Michael Flynn, a 15-year paramedic in the Atlanta area, said many of his peers depend on caffeine to stay awake because they have to push themselves to work many hours. Many don’t talk about the emotional toll of the job because it is not a welcome topic of conversation.
“There’s a lot of ‘talk’ about mental health but it’s closer to what you see in the military,” Flynn said. “You really don’t talk about it.”
Woodruff, the northeast Georgia educator who himself is a former paramedic, said he is aware of the suicides of at least two medics in recent weeks. That’s not extraordinary, Woodruff said. “It’s almost every couple of months to hear it happen in our industry.
“We are very concerned about mental health.”
Amy Howard, a paramedic in east central Georgia, said concerns about mental health aren’t any different in rural communities.
“You see some things that are very disturbing,” said Howard, who works in Wilkes County. “I’ve known paramedics who have seen accidents in which multiple patients were deceased.
“After that, they were never the same and left EMS altogether.”
Addressing the shortages
Georgia EMS officials, like those in other states, are exploring ways to address the shortage.
Private ambulance services and fire departments that offer bonuses, more pay and educational incentives have been able to fill more vacancies. Some pay for paramedic training for employees who agree to stay a minimum of two years.
Another strategy, which has been successful in Seattle, is to dispatch a paramedic to only the most critical calls, such as those involving cardiac arrest, stroke and trauma. The agency, which tops pay for paramedics at more than $76,000, has one of the nation’s best survival rates for patients suffering cardiac arrest.
In the Atlanta area, DeKalb County set out last year to manage its emergency medical resources more efficiently. To accomplish that, the county seeks to deliver priority medical attention to patients who reported signs of more life-threatening conditions.
The county also depends on first responders in fire trucks, which are stationed across the region, to run medics to emergency scenes before ambulances can arrive. In DeKalb, firefighters are required to be certified as medics, DeKalb County Commissioner Nancy Jester said. That ensures that a medic is among the first to arrive.
“It’s not when the ambulance arrives but when the medical care arrives on the scene,” she said.
Black, the EMS association chairman who is EMS director for Habersham County in northeastern Georgia, said a discretionary approach about resources makes sense.
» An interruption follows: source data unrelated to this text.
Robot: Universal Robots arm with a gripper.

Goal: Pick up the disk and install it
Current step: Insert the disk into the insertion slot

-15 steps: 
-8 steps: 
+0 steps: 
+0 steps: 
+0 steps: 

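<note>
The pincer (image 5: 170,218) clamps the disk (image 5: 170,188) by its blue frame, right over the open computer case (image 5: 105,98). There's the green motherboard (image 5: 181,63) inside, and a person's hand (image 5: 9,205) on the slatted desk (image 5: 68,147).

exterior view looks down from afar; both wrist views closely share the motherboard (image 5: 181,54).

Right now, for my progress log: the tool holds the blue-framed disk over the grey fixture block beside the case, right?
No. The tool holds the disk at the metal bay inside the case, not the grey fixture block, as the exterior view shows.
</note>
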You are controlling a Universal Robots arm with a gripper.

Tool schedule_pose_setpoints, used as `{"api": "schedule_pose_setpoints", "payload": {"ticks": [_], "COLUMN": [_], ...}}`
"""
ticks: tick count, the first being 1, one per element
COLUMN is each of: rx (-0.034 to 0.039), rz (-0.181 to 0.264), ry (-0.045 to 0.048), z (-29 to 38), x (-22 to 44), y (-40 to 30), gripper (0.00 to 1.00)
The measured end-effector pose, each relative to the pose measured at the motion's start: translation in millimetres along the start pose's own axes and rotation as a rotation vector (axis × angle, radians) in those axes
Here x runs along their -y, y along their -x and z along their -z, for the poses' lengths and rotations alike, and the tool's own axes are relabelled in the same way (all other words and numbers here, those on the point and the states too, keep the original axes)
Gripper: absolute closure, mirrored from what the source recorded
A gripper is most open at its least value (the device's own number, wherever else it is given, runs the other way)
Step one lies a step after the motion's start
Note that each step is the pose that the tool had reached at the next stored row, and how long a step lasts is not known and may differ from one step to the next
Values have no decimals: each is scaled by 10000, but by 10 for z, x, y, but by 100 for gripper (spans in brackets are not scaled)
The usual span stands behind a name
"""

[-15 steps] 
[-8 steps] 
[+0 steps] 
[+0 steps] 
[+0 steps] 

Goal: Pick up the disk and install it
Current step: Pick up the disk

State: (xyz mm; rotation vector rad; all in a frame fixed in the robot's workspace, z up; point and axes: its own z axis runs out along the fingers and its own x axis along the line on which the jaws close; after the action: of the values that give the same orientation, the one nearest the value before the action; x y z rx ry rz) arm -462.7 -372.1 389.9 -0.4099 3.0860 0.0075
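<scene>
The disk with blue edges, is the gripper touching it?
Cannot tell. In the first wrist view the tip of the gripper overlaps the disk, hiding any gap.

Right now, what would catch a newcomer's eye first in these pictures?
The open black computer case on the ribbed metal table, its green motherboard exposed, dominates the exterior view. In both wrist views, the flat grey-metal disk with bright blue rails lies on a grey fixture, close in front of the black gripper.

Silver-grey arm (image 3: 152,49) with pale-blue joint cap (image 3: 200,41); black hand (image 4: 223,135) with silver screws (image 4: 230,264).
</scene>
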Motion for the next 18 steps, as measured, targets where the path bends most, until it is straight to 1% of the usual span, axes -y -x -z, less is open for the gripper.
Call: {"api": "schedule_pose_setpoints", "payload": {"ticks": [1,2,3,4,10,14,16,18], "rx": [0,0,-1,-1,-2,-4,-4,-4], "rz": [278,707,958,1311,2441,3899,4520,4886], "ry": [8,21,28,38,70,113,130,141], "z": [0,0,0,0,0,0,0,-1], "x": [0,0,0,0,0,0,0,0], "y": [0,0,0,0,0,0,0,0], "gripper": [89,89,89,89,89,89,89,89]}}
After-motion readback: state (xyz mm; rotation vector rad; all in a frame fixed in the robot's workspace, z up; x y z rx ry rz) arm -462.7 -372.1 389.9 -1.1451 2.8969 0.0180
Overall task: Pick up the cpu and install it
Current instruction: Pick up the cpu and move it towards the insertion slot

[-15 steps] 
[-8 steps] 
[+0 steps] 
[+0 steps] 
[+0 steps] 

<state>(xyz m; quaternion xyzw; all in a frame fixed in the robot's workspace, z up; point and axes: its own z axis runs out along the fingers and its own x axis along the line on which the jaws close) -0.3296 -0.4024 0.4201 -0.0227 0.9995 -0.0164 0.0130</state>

But many communities in Georgia would not be able to afford new equipment and staff to run a response system based on the severity of a call, he said. Communities would have to establish a call center of dispatchers who can properly assess symptoms of patients, then make an appropriate decision about what resources to send to the scene.
The practice also undermines what many Georgia EMS directors believe is the proper way to ensure the best outcome for patients — to place at least one paramedic on every fire truck and ambulance.
“You have to do what meets your community’s needs,” Black said. “Every community in Georgia does EMS differently.”